The soldier in him felt a twinge of fear which almost immediately transmuted into battlelust.  But what to fight?
  It had to be RANC that had shot that missile at him, as hard of a pill as that was to swallow, but if that was the case it was probably better for him to just never go back home again.  He thought again about underground torture chambers.
  He turned back to the viewport. 
  Then back to the ladder.
  He breathed deeply.
  The knock sounded again.  A little louder, but still polite sounding somehow.
  He was still wearing the headset.  Blowing into the mic brought nothing through the earpiece.  No alignment with the antennas.  No transmission.  He tossed the headset into the command chair, and started down the ladder.

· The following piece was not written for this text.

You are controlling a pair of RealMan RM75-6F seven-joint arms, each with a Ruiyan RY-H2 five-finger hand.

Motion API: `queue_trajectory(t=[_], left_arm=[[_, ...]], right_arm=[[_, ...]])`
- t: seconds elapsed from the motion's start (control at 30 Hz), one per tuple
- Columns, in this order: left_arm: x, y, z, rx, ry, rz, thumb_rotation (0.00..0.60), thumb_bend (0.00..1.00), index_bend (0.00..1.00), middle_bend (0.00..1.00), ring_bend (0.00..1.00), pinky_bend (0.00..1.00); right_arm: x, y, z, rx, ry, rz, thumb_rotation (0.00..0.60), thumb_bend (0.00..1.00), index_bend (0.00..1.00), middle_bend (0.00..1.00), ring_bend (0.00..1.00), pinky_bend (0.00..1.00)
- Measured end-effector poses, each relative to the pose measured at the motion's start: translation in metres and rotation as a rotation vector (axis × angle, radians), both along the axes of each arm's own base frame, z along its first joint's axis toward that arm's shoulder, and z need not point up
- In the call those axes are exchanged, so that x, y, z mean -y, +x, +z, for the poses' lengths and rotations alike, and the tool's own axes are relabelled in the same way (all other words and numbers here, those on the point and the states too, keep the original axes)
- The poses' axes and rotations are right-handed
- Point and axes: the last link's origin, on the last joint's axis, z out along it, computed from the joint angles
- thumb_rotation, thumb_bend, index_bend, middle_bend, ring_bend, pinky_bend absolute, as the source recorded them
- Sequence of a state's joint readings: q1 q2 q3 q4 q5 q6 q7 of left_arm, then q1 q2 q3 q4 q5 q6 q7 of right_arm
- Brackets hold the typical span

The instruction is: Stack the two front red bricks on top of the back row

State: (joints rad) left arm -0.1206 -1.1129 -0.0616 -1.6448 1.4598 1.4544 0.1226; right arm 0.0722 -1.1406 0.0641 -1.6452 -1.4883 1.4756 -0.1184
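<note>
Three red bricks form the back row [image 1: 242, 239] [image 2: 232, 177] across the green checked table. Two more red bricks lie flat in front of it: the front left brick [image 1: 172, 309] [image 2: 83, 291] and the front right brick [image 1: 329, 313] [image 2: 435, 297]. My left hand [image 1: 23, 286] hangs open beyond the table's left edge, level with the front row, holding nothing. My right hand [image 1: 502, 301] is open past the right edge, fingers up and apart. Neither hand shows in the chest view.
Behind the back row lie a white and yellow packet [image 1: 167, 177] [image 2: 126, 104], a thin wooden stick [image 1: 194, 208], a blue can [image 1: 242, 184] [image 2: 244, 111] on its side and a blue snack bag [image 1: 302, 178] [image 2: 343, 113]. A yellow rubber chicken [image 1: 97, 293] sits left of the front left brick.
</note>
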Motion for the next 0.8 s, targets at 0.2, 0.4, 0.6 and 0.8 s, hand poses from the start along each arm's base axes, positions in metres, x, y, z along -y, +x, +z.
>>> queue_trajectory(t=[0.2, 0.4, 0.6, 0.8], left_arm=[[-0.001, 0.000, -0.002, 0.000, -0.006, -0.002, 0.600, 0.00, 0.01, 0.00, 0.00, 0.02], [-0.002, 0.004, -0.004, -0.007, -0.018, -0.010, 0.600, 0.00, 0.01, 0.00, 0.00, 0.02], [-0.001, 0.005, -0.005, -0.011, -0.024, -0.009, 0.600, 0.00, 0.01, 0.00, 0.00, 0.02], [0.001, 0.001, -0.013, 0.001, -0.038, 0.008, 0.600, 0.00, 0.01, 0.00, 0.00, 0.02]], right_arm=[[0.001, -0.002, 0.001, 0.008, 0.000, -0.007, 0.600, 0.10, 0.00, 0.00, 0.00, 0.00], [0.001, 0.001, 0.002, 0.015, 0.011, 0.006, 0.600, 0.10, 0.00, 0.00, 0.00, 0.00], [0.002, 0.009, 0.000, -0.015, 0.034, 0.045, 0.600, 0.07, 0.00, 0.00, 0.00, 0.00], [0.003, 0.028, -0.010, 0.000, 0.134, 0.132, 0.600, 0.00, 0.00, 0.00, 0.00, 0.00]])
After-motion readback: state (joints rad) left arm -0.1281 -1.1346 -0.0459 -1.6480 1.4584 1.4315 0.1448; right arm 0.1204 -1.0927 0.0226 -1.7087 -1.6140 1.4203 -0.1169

  On the service deck one of the lockers had sprung open and a spacesuit was floating around with coils of wire and toolbelts seemingly orbiting it.  He pulled on the spacesuit, only operating on a rudimentary level.  If he was dealing with the airlock, regulations said that he had to be suited.
  Regulations also said that they would shoot a missile at you if you failed to receive a communications package.  He didn’t remember reading anything about that.  Also nothing about making the twenty-day trip to Tarnak in five seconds. 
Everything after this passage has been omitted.